#### Dataset content
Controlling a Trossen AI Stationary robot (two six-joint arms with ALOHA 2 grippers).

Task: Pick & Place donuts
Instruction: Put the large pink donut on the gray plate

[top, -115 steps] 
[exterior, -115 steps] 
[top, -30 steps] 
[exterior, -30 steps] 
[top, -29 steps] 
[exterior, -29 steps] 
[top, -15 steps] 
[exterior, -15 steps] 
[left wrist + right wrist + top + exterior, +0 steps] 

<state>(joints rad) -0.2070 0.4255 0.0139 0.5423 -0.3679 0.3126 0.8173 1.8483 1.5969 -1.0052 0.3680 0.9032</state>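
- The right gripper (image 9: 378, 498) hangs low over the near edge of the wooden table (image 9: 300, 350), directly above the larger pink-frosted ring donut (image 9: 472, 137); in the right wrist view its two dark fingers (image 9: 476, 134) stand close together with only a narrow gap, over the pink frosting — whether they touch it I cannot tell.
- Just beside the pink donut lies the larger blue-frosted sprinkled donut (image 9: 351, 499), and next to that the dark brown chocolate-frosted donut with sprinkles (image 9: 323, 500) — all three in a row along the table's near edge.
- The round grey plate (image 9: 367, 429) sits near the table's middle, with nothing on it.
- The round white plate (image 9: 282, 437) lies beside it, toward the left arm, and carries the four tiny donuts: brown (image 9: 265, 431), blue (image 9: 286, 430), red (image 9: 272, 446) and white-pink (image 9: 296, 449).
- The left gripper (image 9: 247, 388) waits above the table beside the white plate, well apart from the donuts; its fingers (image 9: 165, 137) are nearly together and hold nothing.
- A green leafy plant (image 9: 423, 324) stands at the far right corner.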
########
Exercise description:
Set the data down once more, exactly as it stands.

Your solution:
Controlling a Trossen AI Stationary robot (two six-joint arms with ALOHA 2 grippers).

Task: Pick & Place donuts
Instruction: Put the large pink donut on the gray plate

[top, -115 steps] 
[exterior, -115 steps] 
[top, -30 steps] 
[exterior, -30 steps] 
[top, -29 steps] 
[exterior, -29 steps] 
[top, -15 steps] 
[exterior, -15 steps] 
[left wrist + right wrist + top + exterior, +0 steps] 

<state>(joints rad) -0.2070 0.4255 0.0139 0.5423 -0.3679 0.3126 0.8173 1.8483 1.5969 -1.0052 0.3680 0.9032</state>
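- The right gripper (image 9: 378, 498) hangs low over the near edge of the wooden table (image 9: 300, 350), directly above the larger pink-frosted ring donut (image 9: 472, 137); in the right wrist view its two dark fingers (image 9: 476, 134) stand close together with only a narrow gap, over the pink frosting — whether they touch it I cannot tell.
- Just beside the pink donut lies the larger blue-frosted sprinkled donut (image 9: 351, 499), and next to that the dark brown chocolate-frosted donut with sprinkles (image 9: 323, 500) — all three in a row along the table's near edge.
- The round grey plate (image 9: 367, 429) sits near the table's middle, with nothing on it.
- The round white plate (image 9: 282, 437) lies beside it, toward the left arm, and carries the four tiny donuts: brown (image 9: 265, 431), blue (image 9: 286, 430), red (image 9: 272, 446) and white-pink (image 9: 296, 449).
- The left gripper (image 9: 247, 388) waits above the table beside the white plate, well apart from the donuts; its fingers (image 9: 165, 137) are nearly together and hold nothing.
- A green leafy plant (image 9: 423, 324) stands at the far right corner.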

That's the full output for the exercise.